**WHAT YOU HAVE TO DO**
Recreate the entire listing that appears below, exactly.

--- DATA SHOWN Enclosed Below ---

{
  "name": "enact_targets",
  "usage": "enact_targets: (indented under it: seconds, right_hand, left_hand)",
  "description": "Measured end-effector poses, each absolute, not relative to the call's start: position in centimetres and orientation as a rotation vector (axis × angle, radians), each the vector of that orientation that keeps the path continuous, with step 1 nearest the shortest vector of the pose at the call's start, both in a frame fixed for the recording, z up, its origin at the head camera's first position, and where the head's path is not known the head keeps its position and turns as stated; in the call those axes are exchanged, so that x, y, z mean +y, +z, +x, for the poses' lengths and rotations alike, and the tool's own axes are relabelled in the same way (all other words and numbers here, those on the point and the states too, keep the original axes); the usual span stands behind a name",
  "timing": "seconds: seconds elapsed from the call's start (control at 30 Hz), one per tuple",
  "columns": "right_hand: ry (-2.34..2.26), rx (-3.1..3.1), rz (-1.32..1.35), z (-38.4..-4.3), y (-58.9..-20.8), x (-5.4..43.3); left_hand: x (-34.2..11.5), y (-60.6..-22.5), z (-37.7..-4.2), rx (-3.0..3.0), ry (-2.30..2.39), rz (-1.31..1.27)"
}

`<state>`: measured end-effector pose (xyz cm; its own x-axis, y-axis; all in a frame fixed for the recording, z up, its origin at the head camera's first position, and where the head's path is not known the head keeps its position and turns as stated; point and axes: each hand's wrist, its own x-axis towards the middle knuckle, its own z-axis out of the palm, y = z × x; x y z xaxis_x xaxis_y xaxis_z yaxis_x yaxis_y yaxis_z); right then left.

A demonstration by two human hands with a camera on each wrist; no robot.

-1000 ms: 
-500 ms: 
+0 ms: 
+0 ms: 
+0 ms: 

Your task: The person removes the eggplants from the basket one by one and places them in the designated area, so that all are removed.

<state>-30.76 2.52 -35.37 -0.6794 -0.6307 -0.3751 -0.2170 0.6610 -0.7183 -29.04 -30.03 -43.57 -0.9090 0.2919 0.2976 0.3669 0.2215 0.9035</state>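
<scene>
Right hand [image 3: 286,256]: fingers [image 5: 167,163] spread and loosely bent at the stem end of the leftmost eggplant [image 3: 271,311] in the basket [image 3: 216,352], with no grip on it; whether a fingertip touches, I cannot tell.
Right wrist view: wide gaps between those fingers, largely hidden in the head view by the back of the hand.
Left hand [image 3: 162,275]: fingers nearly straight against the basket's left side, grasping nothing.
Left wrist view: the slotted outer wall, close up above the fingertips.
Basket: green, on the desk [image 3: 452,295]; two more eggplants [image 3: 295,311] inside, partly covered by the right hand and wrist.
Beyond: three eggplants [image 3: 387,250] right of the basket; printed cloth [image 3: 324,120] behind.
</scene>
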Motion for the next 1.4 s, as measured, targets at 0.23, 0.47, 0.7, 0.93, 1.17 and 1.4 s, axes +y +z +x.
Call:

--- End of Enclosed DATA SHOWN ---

**SOLUTION BELOW**
{
  "name": "enact_targets",
  "usage": "enact_targets: (indented under it: seconds, right_hand, left_hand)",
  "description": "Measured end-effector poses, each absolute, not relative to the call's start: position in centimetres and orientation as a rotation vector (axis × angle, radians), each the vector of that orientation that keeps the path continuous, with step 1 nearest the shortest vector of the pose at the call's start, both in a frame fixed for the recording, z up, its origin at the head camera's first position, and where the head's path is not known the head keeps its position and turns as stated; in the call those axes are exchanged, so that x, y, z mean +y, +z, +x, for the poses' lengths and rotations alike, and the tool's own axes are relabelled in the same way (all other words and numbers here, those on the point and the states too, keep the original axes); the usual span stands behind a name",
  "timing": "seconds: seconds elapsed from the call's start (control at 30 Hz), one per tuple",
  "columns": "right_hand: ry (-2.34..2.26), rx (-3.1..3.1), rz (-1.32..1.35), z (-38.4..-4.3), y (-58.9..-20.8), x (-5.4..43.3); left_hand: x (-34.2..11.5), y (-60.6..-22.5), z (-37.7..-4.2), rx (-3.0..3.0), ry (-2.30..2.39), rz (-1.31..1.27)"
}

`<state>`: measured end-effector pose (xyz cm; its own x-axis, y-axis; all in a frame fixed for the recording, z up, its origin at the head camera's first position, and where the head's path is not known the head keeps its position and turns as stated; point and axes: each hand's wrist, its own x-axis towards the middle knuckle, its own z-axis out of the palm, y = z × x; x y z xaxis_x xaxis_y xaxis_z yaxis_x yaxis_y yaxis_z); right then left.

A demonstration by two human hands with a camera on each wrist; no robot.

-1000 ms: 
-500 ms: 
+0 ms: 
+0 ms: 
+0 ms: 

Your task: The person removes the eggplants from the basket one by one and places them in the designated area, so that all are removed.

<state>-30.76 2.52 -35.37 -0.6794 -0.6307 -0.3751 -0.2170 0.6610 -0.7183 -29.04 -30.03 -43.57 -0.9090 0.2919 0.2976 0.3669 0.2215 0.9035</state>
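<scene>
Right hand [image 3: 286,256]: fingers [image 5: 167,163] spread and loosely bent at the stem end of the leftmost eggplant [image 3: 271,311] in the basket [image 3: 216,352], with no grip on it; whether a fingertip touches, I cannot tell.
Right wrist view: wide gaps between those fingers, largely hidden in the head view by the back of the hand.
Left hand [image 3: 162,275]: fingers nearly straight against the basket's left side, grasping nothing.
Left wrist view: the slotted outer wall, close up above the fingertips.
Basket: green, on the desk [image 3: 452,295]; two more eggplants [image 3: 295,311] inside, partly covered by the right hand and wrist.
Beyond: three eggplants [image 3: 387,250] right of the basket; printed cloth [image 3: 324,120] behind.
</scene>
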Motion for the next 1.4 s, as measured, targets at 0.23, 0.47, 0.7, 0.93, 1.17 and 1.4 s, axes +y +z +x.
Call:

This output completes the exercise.